The asylum had seemed to stretch onto infinity, once. 1 + 2 + 3 + 4 + ⋯ = 1/12. Negative 0.0833333, repeating. Numbers, however they may buoy him, are not the A and the Ω. He's not scared any less because of mathematical paradoxes. God is infinite, and Miles swallowed and became Him. Miles is scarier than numbers.

Waylon goes on autopilot (command 01: run run run runrunrunrun 01110010 01110101 01101110 01110010 01110101 01101110 01110010 01110101 01101110) and speeds down the hallway, bumping into walls, hyperventilating.

"Whistleblower." It is called quietly from behind him, and Waylon's breath hitches. There are no doors, there's... The bed. Oh, the bed. Memories. He dives underneath it. Hears footsteps.
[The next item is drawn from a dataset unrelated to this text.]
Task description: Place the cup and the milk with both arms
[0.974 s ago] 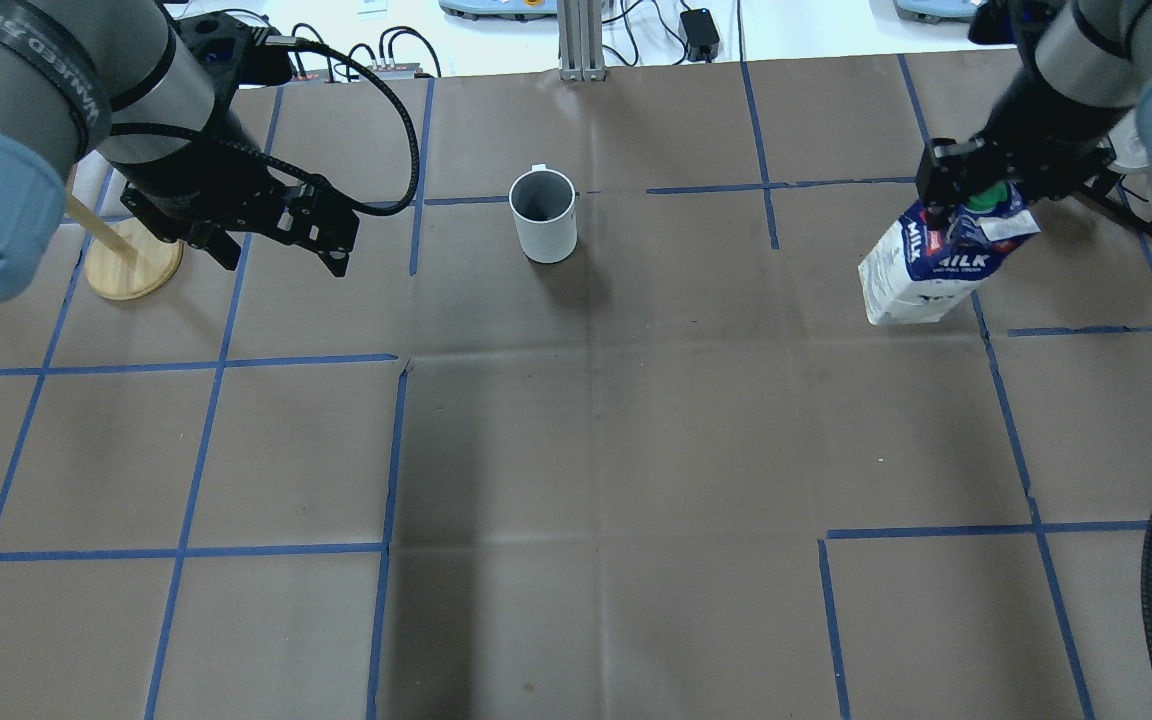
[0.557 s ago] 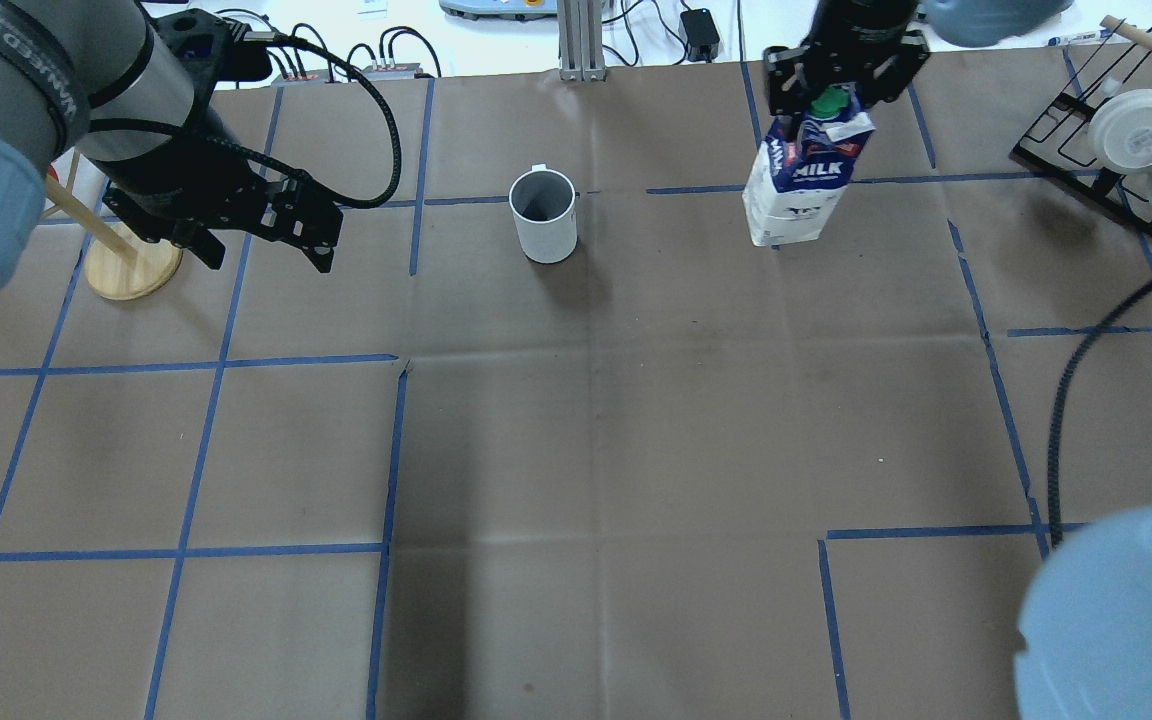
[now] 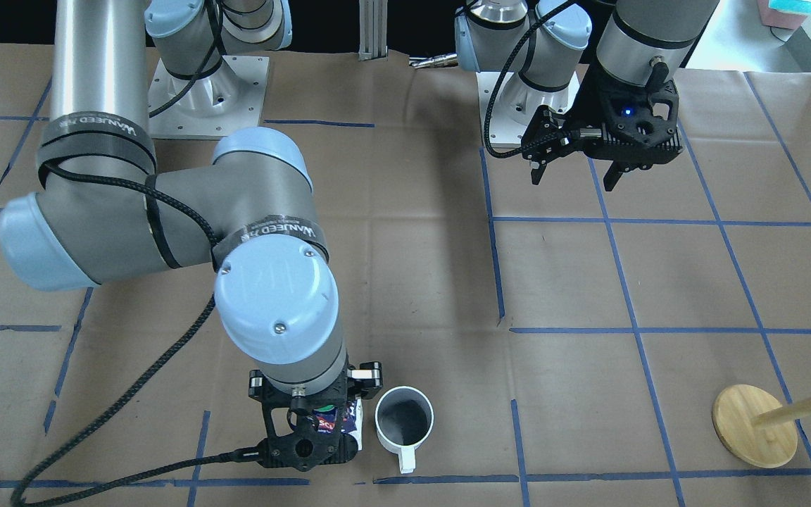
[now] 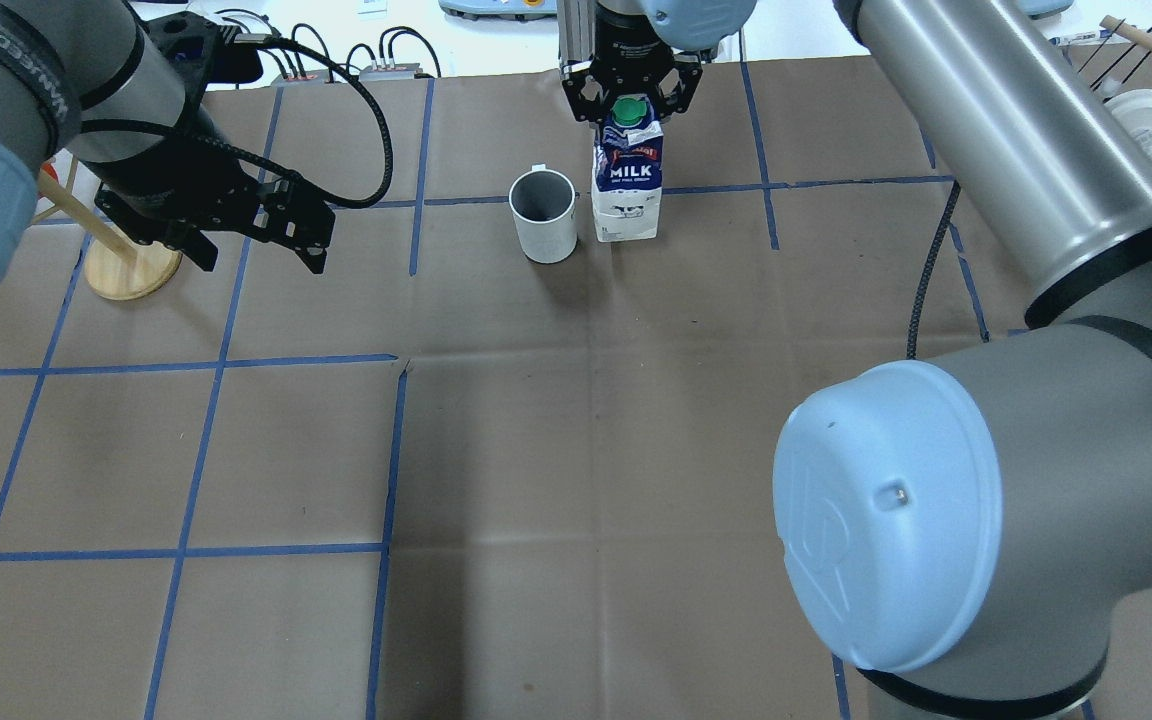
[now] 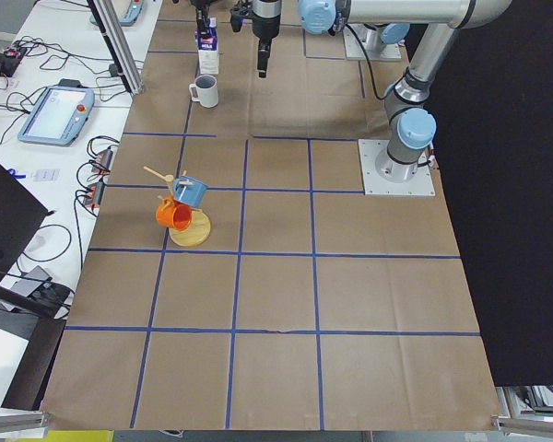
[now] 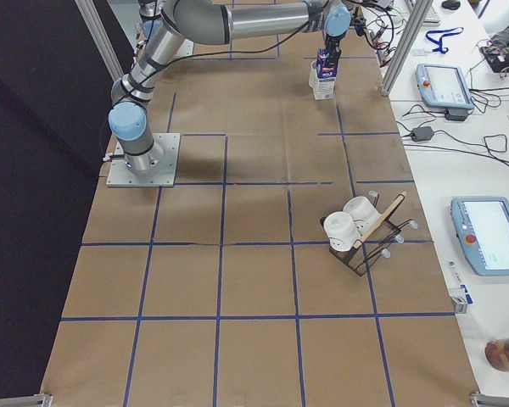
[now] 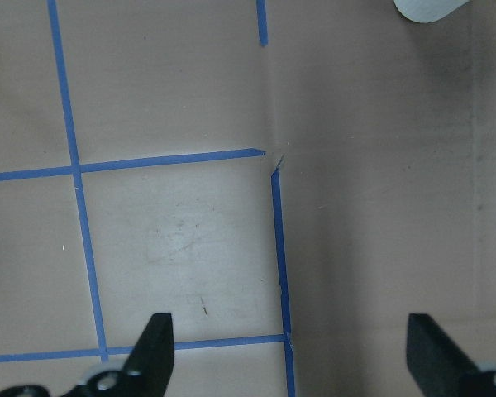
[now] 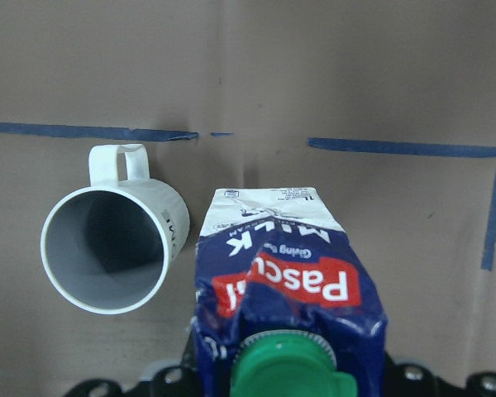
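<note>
The white cup (image 4: 543, 215) with a dark grey inside stands upright at the far middle of the table, handle pointing away from the robot. The milk (image 4: 626, 195) carton stands upright just to its right, a small gap between them. My right gripper (image 4: 633, 100) is shut on the carton's top around the green cap. I cannot tell whether the base touches the table. The right wrist view shows the cup (image 8: 107, 248) beside the carton (image 8: 289, 281). My left gripper (image 4: 262, 262) is open and empty, above the table left of the cup. Its fingers (image 7: 153, 347) stand wide apart.
A wooden mug stand (image 4: 134, 270) is at the far left, just behind my left gripper, with a blue mug (image 5: 189, 193) and an orange mug (image 5: 172, 215). A black rack with white cups (image 4: 1136, 130) sits at the far right. An aluminium post (image 4: 581, 40) stands behind the carton.
My right arm has carried the milk leftward from the table's right side to just beside the cup. My left gripper has drifted slightly left and stays open.
</note>
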Controlling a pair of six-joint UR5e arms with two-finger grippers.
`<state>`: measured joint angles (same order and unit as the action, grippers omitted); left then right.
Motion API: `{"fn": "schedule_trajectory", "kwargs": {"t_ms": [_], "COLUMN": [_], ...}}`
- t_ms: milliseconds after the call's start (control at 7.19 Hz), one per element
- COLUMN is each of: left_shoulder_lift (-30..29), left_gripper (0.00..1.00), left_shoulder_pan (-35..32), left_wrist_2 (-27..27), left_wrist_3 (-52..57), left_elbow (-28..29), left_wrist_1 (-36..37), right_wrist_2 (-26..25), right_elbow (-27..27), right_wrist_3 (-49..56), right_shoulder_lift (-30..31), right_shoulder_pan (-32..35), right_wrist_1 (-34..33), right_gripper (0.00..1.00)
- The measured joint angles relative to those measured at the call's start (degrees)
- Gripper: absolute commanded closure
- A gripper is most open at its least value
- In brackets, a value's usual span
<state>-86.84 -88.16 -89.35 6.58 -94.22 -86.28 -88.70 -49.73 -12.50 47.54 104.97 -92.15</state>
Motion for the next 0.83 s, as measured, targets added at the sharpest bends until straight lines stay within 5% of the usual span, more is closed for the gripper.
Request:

And he prays, hysterically, _don't let him catch me don't let him catch me—_

A hand on his leg. The hurt one. Waylon turns around, and stares right into a grinning face clouded by black smoke.

"Gotcha."

The pain as he's pulled out of there by his broken ankle is gruesome, and he _screams_, snot and tears running down his face. His face glistens with it. Miles—the Walrider—throws him on the bed, and Waylon curls up like a child, closing his eyes tightly. There's a shadow above him. "...I didn't mean to... I wasn't... I'm _sorry_..."

"Being sorry won't bring my fingers back, Park," Miles sneers, and smog gushes from his mouth like a dragon.

"...Please, I have a wife and kids..."

"Not after what you experienced at Murkoff. They're dead to you."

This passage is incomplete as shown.